NON C'E' PIU' IL TELEGIORNALE
20 febbraio 2004




- Mio articolo pubblicato in Articolo21 -

C’era una volta un gioco fantastico chiamato telegiornale. Durava circa mezz’ora e conteneva quasi tutto il mondo al suo interno. Da una casa trasparente si aprivano varie finestre, ognuna delle quali dava su un panorama diverso: da lì, pur restando immobili, si arrivava in America, nella frenetica vita della Grande Mela, oppure tra le nevi e le cupole colorate della Russia, tra i misteri e i sogni di Gerusalemme, o sull’alto della Torre Eiffel.
Lì dentro c’era posto per l’Italia, tutta intera, con i suoi vizi e i suoi pregi, le meraviglie della natura e le catastrofi, le curiosità e le cose utili, l’armonia e la discordia. C’erano anche gli uomini, con le loro storie, le loro idee differenti, le loro vite, le loro passioni, i loro dolori, le loro grandezze e le loro follie. Nel mezzo di quella scatola magica, c’era seduto qualcuno che ci accompagnava ogni giorno alla scoperta del mondo e provava a raccontarcelo con le sue parole, con i suoi occhi, i suoi sorrisi, le smorfie. E noi ascoltavamo, a volte silenziosi, altre volte commentando quei brandelli di realtà spesso amara; in alcuni casi ridevamo per una parola uscita male o una posa buffa, in altri ci arrabbiavamo per una frase irritante e fuori dalle nostre corde.
Conoscevamo a memoria l’ordine in cui avremmo visto davanti ai nostri occhi quei piccoli frammenti di storie e questo dava un senso di sicura serenità: sapevamo quando era il caso di alzare testa e accendere le antenne e quando, invece, potevano distrarci in altre faccende.
Personalmente sono inciampata in quel giochino incantevole in una delle sue fasi più movimentate e ho giocato, sì, me lo ricordo bene quanto ci ho giocato! Mi sono divertita parecchio, ho riso molto mentre mi perdevo in qualche espressione tenera e tutto mi cadeva dalle mani da tanto ero rapita! Era bello, mi piaceva molto.
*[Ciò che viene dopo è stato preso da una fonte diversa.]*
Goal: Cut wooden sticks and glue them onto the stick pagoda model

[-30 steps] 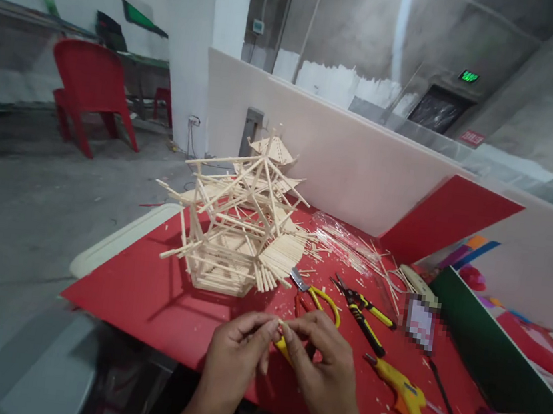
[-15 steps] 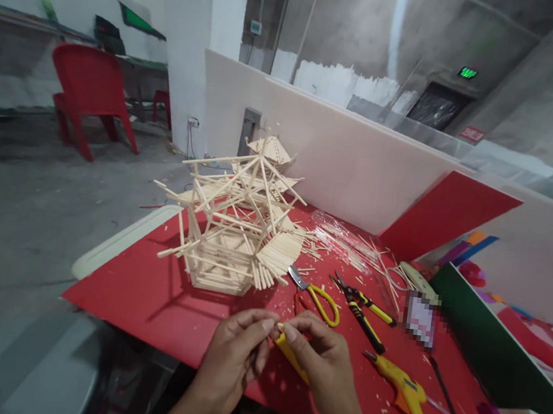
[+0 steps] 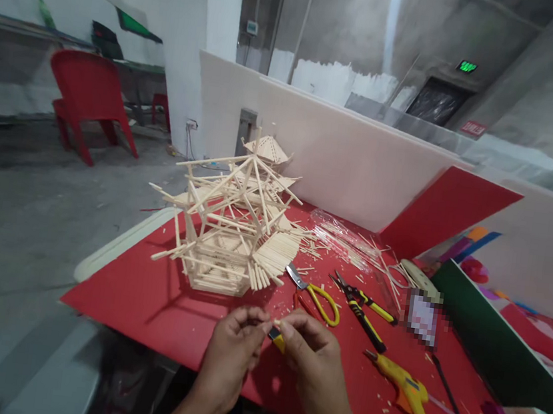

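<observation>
My left hand (image 3: 234, 346) and my right hand (image 3: 313, 352) meet fingertip to fingertip over the front of the red tabletop. A short pale wooden stick piece (image 3: 277, 323) shows at the tips of my right thumb and finger. My left thumb and fingers are pinched together beside it, and what lies between them is hidden. Below the fingertips a yellow-and-black tool (image 3: 277, 339) shows in part; its kind and whether a hand holds it cannot be made out. Just beyond the hands stands an open-framed wooden stick model of a tiered pavilion (image 3: 228, 228).
Yellow-handled scissors (image 3: 320, 300), cutting pliers (image 3: 362, 311) and a yellow glue gun (image 3: 406, 401) lie to the right on the red tabletop (image 3: 126, 282). Loose sticks (image 3: 343, 242) and offcuts are scattered behind. A green-sided box (image 3: 492, 341) stands at the right, white boards (image 3: 335, 140) at the back.
Both hands stay pinched together. The yellow tool beneath them shows less of its yellow length and now a black end near the fingertips. The view has shifted slightly.
</observation>
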Available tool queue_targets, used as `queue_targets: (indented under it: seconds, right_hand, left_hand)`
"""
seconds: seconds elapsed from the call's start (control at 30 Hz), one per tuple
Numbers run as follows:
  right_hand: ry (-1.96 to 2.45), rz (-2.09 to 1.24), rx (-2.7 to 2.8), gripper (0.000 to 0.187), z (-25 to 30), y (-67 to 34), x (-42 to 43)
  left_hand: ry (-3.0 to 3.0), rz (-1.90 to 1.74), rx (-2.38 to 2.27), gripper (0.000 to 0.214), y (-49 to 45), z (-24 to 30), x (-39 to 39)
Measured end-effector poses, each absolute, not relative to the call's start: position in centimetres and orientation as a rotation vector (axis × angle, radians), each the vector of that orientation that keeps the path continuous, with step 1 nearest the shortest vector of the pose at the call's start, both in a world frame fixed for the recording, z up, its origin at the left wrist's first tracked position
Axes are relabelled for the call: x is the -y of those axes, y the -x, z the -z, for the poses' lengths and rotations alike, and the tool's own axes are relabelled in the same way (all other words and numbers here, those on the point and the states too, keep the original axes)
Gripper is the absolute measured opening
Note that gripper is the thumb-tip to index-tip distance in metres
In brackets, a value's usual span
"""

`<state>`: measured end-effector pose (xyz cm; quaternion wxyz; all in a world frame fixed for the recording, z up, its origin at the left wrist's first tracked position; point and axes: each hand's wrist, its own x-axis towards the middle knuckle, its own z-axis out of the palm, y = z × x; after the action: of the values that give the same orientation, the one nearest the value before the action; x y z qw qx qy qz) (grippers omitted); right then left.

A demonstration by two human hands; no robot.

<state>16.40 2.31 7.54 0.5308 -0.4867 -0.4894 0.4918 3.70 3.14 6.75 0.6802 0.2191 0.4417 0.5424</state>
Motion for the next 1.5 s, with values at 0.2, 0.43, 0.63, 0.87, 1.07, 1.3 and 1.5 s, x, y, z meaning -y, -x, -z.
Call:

Adesso quell’idillio non c’è più, si è brutalmente incrinato e il giochino si è rotto. La casa trasparente ha cambiato colore: si è appesantita di un grigio sporco e noioso. Le finestre continuano ad aprirsi, ma nessuno è in grado di prevedere quale di esse lo farà per prima – sicuramente si sa che non sarà la più importante - e ciò che appare attraverso loro sembra tutto identico, indipendentemente dal luogo o dalla faccia che mostrano. Chi ci racconta la favola non riesce più a strapparci né un sorriso né una smorfia. Non sappiamo di preciso cosa ci racconta: non riusciamo a sentirlo, è come se la sua voce e le sue parole si siano appiattite, come se stesse ripetendo la stessa cosa all’infinito...
Non importa chi sia e cosa dica: non cambia niente, è tutto uguale, è tutto piatto. Ogni tanto si sente qualcuno che urla qualcosa di sensazionale: è una voce sola nel mucchio, si fa fatica a percepirla, ma quando la si avverte, arriva dritta nel cervello con la potenza di un pugno, ma dura poco, così poco che se non ci si è fatto più che attenzione si può credere di averla solo sognata e che nella realtà non sia mai esistito niente del genere. Poi tutto torna di nuovo piatto… Qualcuno lo chiama “pensiero unico”, qualcun altro s’azzarda di più e dice "regime"... Io so solo che il mio gioco preferito non è più lo stesso, mi manca com’era; poteva essere migliorato sicuramente, ma adesso è molto distante da come lo vorrei e ieri sera, mentre provavo a giocarci, mi sono addormentata.